** EXERCISE PROMPT **
For the entries that follow, set down each one exactly and drop any pictures.

Records from a dataset

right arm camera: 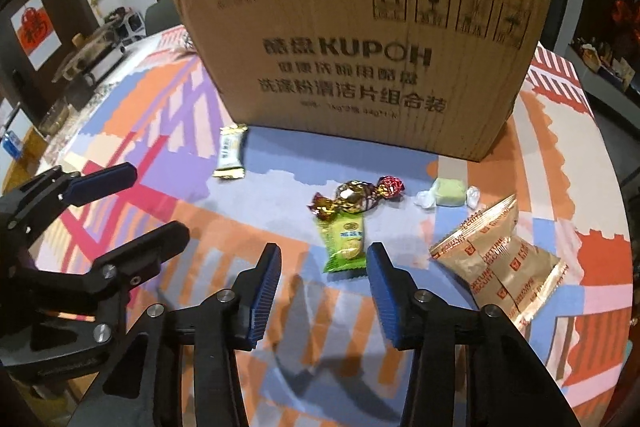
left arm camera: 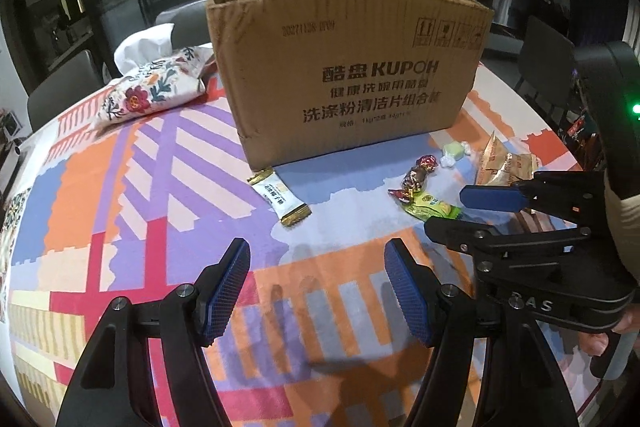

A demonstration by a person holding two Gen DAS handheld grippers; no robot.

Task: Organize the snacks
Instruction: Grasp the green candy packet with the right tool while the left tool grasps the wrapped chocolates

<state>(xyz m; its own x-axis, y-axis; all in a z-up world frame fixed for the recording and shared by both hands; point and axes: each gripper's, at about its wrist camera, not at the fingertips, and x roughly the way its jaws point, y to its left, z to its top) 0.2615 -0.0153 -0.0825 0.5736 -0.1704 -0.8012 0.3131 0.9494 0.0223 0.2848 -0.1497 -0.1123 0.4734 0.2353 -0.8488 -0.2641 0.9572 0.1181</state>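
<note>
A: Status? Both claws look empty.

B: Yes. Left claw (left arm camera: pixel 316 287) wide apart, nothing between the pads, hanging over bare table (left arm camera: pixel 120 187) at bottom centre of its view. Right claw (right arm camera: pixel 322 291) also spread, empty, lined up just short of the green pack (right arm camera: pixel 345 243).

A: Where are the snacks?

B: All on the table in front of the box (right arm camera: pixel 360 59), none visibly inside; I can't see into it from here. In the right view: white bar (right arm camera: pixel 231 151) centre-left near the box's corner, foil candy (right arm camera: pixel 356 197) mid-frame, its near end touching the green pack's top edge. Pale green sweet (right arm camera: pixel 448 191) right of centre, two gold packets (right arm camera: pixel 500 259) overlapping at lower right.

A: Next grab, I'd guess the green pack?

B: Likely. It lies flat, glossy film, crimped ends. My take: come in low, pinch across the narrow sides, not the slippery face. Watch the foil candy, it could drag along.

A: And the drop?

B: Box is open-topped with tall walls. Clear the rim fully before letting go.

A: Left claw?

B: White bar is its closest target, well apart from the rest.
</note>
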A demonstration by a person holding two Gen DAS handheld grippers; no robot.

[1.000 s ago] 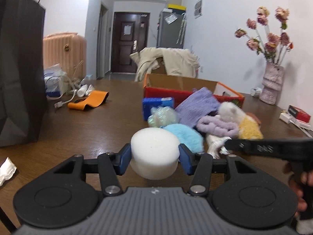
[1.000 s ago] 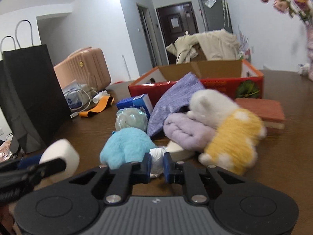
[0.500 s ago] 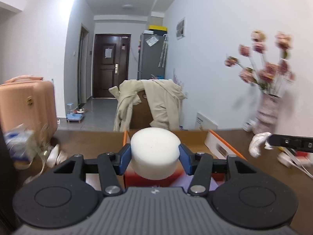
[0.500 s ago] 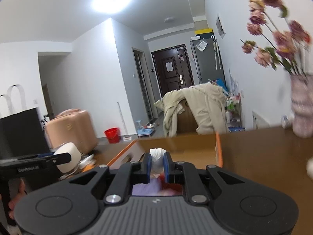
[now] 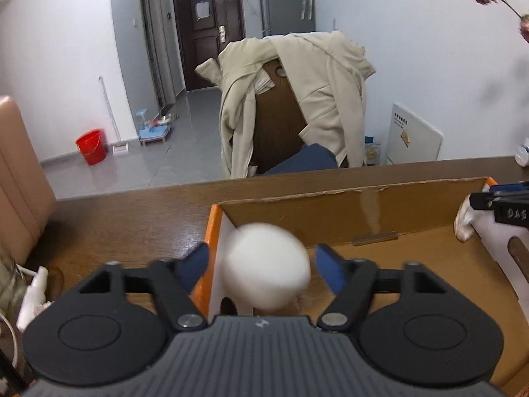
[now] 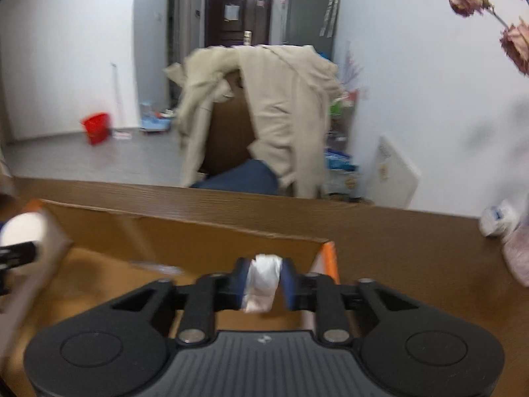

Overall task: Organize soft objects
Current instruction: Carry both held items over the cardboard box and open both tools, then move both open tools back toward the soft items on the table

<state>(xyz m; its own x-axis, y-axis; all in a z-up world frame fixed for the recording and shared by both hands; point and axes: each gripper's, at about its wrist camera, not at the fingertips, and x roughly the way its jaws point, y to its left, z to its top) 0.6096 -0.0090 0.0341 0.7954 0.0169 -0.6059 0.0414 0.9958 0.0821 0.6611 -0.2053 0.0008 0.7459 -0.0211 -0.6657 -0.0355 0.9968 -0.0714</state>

** REPLY **
right arm camera: 
left arm camera: 

A demonstration by a person holding two Gen DAS handheld grippers; no robot.

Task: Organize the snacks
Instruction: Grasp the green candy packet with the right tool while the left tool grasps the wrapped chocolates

<state>(xyz m; its own x-axis, y-axis; all in a z-up world frame fixed for the recording and shared by both hands; point and axes: each gripper's, at about its wrist camera, not at the fingertips, and x roughly the way its jaws point, y to its left, z to its top) 0.2615 -0.0153 -0.0825 0.5736 -0.1704 -0.8012 0.3131 0.9494 0.0223 0.2848 -0.1497 -0.1123 0.4734 0.2353 -0.8488 -0.2641 0.9572 0.1181</state>
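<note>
A: Status? Both claws look empty.

B: Yes. Left claw (left arm camera: pixel 316 287) wide apart, nothing between the pads, hanging over bare table (left arm camera: pixel 120 187) at bottom centre of its view. Right claw (right arm camera: pixel 322 291) also spread, empty, lined up just short of the green pack (right arm camera: pixel 345 243).

A: Where are the snacks?

B: All on the table in front of the box (right arm camera: pixel 360 59), none visibly inside; I can't see into it from here. In the right view: white bar (right arm camera: pixel 231 151) centre-left near the box's corner, foil candy (right arm camera: pixel 356 197) mid-frame, its near end touching the green pack's top edge. Pale green sweet (right arm camera: pixel 448 191) right of centre, two gold packets (right arm camera: pixel 500 259) overlapping at lower right.

A: Next grab, I'd guess the green pack?

B: Likely. It lies flat, glossy film, crimped ends. My take: come in low, pinch across the narrow sides, not the slippery face. Watch the foil candy, it could drag along.

A: And the drop?

B: Box is open-topped with tall walls. Clear the rim fully before letting go.

A: Left claw?

B: White bar is its closest target, well apart from the rest.
</note>
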A demonstration by a person holding two Gen DAS handheld grippers; no robot.

[1.000 s ago] 
[1.000 s ago] 
[0.500 s ago] 
[0.500 s ago] 
[now] 
[now] 

Overall task: Organize soft objects
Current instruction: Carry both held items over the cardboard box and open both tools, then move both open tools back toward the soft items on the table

<state>(xyz m; its own x-axis, y-axis; all in a z-up world frame fixed for the recording and shared by both hands; point and axes: each gripper's, at about its wrist camera, not at the fingertips, and x roughly the way its jaws point, y to its left, z to its top) 0.6096 -0.0090 0.0341 0.7954 0.0169 -0.6059 0.0414 0.9958 0.0821 0.6611 -0.2053 0.0008 0.7459 -0.0211 -0.6657 -0.0355 0.9968 -0.0714</state>

Now the exercise is finished.